WORK REQUEST:
Look in the data below for the line that has "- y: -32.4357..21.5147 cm", then print exactly every line from there through the line that has "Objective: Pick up", leaving pictures out.

DATA:
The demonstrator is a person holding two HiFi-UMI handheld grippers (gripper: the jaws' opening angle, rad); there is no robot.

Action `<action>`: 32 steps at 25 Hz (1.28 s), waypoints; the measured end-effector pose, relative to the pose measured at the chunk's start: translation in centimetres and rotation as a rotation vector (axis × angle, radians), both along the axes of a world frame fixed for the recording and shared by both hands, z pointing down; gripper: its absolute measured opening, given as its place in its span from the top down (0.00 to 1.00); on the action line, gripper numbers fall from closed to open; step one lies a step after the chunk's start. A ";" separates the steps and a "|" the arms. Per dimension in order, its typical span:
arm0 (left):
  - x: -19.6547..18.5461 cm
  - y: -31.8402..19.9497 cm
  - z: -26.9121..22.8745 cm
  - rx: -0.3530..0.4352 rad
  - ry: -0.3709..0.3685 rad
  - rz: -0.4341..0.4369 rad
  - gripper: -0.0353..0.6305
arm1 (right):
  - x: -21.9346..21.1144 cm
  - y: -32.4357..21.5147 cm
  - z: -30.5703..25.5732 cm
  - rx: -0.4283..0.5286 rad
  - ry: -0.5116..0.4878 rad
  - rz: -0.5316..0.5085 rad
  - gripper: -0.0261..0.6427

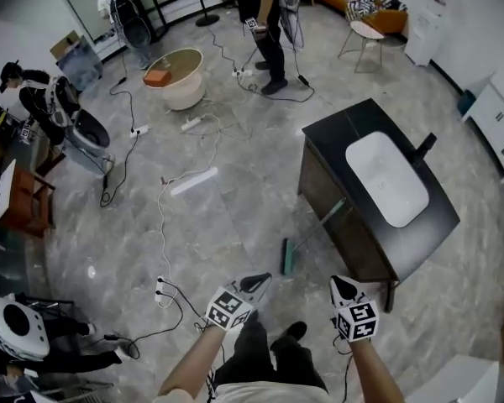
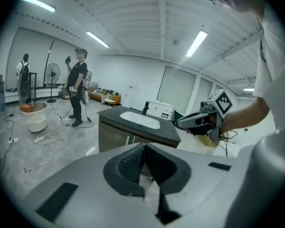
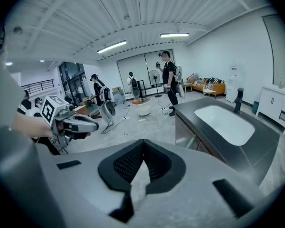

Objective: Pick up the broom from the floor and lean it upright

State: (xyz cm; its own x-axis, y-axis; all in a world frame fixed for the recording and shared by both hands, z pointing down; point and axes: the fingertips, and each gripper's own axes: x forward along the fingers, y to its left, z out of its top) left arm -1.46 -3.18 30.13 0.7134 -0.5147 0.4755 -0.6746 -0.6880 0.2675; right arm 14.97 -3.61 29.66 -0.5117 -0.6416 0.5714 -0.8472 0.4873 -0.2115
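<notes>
The broom leans with its pale handle against the front of the black sink cabinet, its green head on the floor. Both my grippers are raised in front of the person's body, apart from the broom. My left gripper is shut with nothing between its pads; from its own camera its jaws meet at the tip. My right gripper is also shut and holds nothing. The broom handle shows beside the cabinet in the right gripper view.
Cables and power strips trail across the grey tiled floor. A round beige tub stands at the back. A person stands beyond the cabinet, others at the left. A white chair and a sofa are far right.
</notes>
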 end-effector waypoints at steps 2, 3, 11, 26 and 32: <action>-0.1 1.3 -3.2 0.029 0.004 -0.005 0.93 | 0.3 1.0 -2.9 0.018 -0.002 0.008 0.96; -0.3 2.1 -4.6 0.043 0.003 -0.003 0.93 | 0.3 1.6 -4.2 0.029 -0.006 0.011 0.96; -4.4 8.1 -14.6 0.110 0.083 -0.030 0.93 | -3.7 7.6 -13.4 0.136 -0.025 0.024 0.96; -9.8 12.4 -19.5 0.217 0.093 0.051 0.93 | -8.5 15.4 -21.0 0.307 -0.016 0.033 0.96; -10.2 11.6 -19.8 0.211 0.103 0.032 0.93 | -8.0 14.4 -22.5 0.322 -0.040 0.070 0.96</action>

EXERCISE RESULT:
  - y: -32.4357..21.5147 cm
  - z: -30.5703..25.5732 cm
  - rx: -0.4283..0.5286 rad
  - ry: -0.5116..0.4878 rad
  - rz: -0.5316..0.5085 rad
  - gripper: -0.0261..0.6427


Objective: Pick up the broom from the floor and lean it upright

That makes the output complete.